Instabilité du Code du travail, nouvel épisode ? Jusqu'à présent, les entreprises en difficulté n'étaient autorisées à engager des licenciements économiques qu'en dernier recours, une fois confrontées à de réelles difficultés financières. Un arrêt de la Cour de cassation qui doit être rendu public aujourd'hui modifie la donne. Révélé par Le Monde, cet arrêt autorise désormais les entreprises à engager des licenciements «préventifs». Selon la Cour de cassation, des réorganisations pourront ainsi être engagées «pour prévenir des difficultés économiques à venir liées à des évolutions technologiques et leurs conséquences pour l'emploi, sans être subordonnées à l'existence de difficultés économiques à la date du licenciement».
Pour comprendre comment la Cour de Cassation a rendu cet arrêt, il faut remonter à 2001. Face à la montée en puissance d'Internet, la société Pages jaunes engage une réorganisation de ses services et propose une baisse de rémunération à 930 de ses commerciaux dont 118 refusent. Bien que rentable, la filiale de France Télécom les licencie. L'affaire est portée devant les tribunaux et c'est avec cet arrêt de la Cour de cassation, appelé à faire jurisprudence, qu'elle s'achève.
Une victoire pour les entreprises ? Pas sûr. A en juger du moins par les avis divergents des spécialistes du droit social sur la portée de cet arrêt. Si certains y voient une plus grande liberté accordée aux entreprises pour licencier, ouvrant la voie aux «licenciements boursiers», d'autres en revanche expriment un avis complètement opposé. Et voient dans cet arrêt une volonté de la Cour de cassation d'inscrire la jurisprudence dans le prolongement du volet licenciement économique de la loi de cohésion sociale du 18 janvier 2005.
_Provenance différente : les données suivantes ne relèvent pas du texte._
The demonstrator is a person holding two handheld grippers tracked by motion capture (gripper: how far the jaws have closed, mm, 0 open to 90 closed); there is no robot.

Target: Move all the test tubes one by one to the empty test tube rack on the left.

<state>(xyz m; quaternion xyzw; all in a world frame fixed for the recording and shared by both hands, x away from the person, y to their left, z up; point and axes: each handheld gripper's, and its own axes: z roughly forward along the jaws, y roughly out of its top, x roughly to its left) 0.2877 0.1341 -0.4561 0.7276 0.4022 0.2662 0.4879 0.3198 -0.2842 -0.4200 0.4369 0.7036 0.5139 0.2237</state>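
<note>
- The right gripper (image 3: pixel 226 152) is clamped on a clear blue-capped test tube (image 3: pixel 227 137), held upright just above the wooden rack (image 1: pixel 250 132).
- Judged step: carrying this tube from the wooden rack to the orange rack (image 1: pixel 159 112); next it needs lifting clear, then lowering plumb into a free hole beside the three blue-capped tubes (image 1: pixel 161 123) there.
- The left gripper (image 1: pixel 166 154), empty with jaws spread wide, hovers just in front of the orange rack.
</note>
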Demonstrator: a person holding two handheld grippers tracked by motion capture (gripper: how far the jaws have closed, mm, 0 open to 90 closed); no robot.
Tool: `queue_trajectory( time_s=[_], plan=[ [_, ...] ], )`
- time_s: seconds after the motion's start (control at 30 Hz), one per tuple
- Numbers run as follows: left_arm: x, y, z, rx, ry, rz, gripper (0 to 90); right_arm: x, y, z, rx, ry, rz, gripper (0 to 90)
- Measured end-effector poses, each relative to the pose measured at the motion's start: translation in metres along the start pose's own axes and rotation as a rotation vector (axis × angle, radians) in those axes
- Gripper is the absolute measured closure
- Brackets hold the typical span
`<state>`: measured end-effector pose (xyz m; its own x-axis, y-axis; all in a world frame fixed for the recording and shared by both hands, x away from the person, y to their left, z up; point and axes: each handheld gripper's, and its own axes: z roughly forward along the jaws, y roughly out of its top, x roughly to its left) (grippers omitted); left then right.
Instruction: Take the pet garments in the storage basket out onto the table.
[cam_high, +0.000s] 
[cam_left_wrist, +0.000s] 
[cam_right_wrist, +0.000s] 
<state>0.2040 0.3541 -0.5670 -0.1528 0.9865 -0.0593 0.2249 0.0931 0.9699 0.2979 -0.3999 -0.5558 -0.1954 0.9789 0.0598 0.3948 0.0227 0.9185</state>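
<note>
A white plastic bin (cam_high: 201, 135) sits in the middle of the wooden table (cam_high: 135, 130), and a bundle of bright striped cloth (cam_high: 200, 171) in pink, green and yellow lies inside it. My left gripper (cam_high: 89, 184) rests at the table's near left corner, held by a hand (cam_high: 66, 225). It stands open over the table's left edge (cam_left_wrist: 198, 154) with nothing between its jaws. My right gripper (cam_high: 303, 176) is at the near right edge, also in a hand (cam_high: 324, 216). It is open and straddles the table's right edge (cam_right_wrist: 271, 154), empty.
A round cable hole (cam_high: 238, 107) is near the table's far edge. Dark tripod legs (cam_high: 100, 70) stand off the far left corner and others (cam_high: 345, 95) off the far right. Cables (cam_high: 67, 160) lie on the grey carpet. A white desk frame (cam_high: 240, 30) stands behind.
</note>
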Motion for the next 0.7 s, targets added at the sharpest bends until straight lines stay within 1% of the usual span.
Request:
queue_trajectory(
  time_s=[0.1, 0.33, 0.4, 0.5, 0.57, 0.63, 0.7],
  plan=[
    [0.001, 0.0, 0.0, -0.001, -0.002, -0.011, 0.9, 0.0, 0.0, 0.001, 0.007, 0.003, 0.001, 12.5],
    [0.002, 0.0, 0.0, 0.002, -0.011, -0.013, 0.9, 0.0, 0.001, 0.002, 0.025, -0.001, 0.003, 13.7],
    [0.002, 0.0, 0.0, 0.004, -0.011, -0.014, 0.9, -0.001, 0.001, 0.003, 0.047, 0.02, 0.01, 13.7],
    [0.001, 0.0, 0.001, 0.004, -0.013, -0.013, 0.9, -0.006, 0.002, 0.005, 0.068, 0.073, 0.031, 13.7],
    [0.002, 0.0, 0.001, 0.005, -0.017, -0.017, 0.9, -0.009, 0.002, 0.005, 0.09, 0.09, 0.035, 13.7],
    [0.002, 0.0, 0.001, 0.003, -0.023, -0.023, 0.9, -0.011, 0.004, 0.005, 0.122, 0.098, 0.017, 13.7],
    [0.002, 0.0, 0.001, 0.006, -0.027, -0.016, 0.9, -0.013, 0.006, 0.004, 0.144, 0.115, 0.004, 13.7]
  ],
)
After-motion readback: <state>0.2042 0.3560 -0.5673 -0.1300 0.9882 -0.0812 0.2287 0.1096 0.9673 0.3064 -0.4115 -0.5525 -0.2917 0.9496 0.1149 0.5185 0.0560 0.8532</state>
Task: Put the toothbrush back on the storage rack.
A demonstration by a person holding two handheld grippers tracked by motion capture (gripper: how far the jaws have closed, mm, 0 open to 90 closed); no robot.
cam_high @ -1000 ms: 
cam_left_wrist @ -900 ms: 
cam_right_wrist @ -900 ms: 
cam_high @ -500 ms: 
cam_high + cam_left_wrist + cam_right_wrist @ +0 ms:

Pour éviter que les entreprises se retrouvent brutalement confrontées à des difficultés économiques qui les amènent à mettre en place un plan social dans l'urgence, cette loi les oblige à engager des négociations tous les trois ans sur la gestion prévisionnelle des effectifs. Objectif : permettre aux salariés de se reconvertir. La loi a ainsi créé une convention de reclassement personnalisée (CRP) dont peuvent bénéficier tous les salariés des entreprises de moins de 1.000 personnes licenciés pour raison économique. En vigueur depuis le 1er juin dernier, cette CRP prévoit un accompagnement personnalisé du salarié licencié et une indemnisation plus élevée que l'assurance-chômage habituelle.
En rendant son arrêt, la Cour de cassation aurait donc voulu s'inscrire dans cette logique d'anticipation des difficultés pour accompagner la reconversion des salariés menacés.
Reste qu'en autorisant les entreprises à licencier en prévision de difficultés économiques, cet arrêt risque de provoquer la polémique. Et notamment du côté syndical où cette question des licenciements économiques constitue un sujet hautement sensible.